Return the data that follows exactly as it appears. Pictures do not belong in the copy.
(Beginning of Data block)
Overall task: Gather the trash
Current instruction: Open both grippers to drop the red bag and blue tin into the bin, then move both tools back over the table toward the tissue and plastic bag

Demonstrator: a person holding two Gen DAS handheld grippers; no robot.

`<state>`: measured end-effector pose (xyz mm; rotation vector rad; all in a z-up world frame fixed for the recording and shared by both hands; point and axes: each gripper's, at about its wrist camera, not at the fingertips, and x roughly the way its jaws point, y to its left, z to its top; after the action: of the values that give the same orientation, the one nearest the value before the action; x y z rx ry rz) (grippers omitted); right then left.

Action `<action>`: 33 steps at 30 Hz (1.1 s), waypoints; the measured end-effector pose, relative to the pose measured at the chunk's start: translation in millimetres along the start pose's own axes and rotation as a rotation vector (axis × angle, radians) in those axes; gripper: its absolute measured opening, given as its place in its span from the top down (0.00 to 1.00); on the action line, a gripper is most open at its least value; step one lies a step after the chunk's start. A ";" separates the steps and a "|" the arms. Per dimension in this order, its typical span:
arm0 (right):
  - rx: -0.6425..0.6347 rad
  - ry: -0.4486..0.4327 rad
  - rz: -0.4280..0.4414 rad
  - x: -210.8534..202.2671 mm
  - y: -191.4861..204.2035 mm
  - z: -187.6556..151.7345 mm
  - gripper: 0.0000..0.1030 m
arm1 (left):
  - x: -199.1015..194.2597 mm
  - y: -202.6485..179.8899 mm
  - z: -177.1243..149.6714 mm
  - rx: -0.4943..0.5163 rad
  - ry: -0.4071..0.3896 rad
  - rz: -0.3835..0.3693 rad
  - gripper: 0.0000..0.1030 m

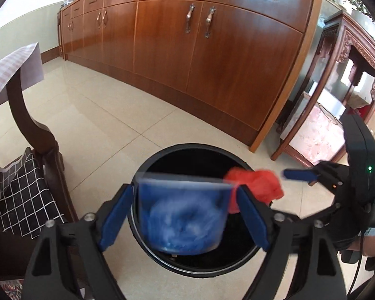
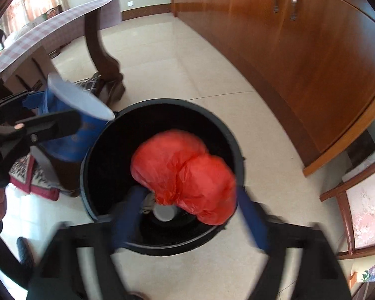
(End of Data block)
- Your response -
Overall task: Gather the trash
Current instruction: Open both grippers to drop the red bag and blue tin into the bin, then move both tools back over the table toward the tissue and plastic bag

Demonstrator: a person holding two Gen DAS handheld grippers; no robot.

`<state>`: measured end-effector pose (xyz mm; rotation vector rad; all in a z-up world frame fixed for the recording and shared by both hands; point and axes: each gripper's, at about its wrist camera, not at the fingertips, and x roughly the way its jaws point, y to its left, z to its top; after the action: of the values that give the same orientation, the one nearest the value before the action; x y z rx ry rz) (grippers omitted); right then left.

Action `<action>`: 33 steps at 30 Hz (1.1 s), waypoints; the measured end-effector pose, relative to the pose measured at the chunk's start: translation in millimetres along the start pose's own axes and rotation as a rotation vector (axis × angle, radians) in those axes; gripper: its absolute measured opening, given as its place in its span from the top down (0.00 to 1.00); on the action line, a gripper is most open at its least value; step one lies a step after the chunk's start. A ";" separates the steps and a "|" the arms. Per dimension in this order, its typical span:
arm0 (right):
  - rx: -0.6425..0.6347 rad
  - ry: -0.4486..0.4327 rad
  - rz: -0.4280..0.4414 rad
  - x: -210.8534..202.2671 mm
  - y: -191.4861..204.2035 mm
  - z: -187.6556..151.7345 mm
  - gripper: 0.0000..0.1030 m
arm1 (left):
  - x: -199.1015..194.2597 mm
  - y: -202.6485..179.8899 mm
  - z: -177.1243..149.6714 mm
  - rx: -0.4943..0.5163 rad
  - ry: -0.4071..0.3896 rad
  - rz: -0.3835..0.3693 rad
  - gripper: 0.0000..0.1030 m

That was the complete answer.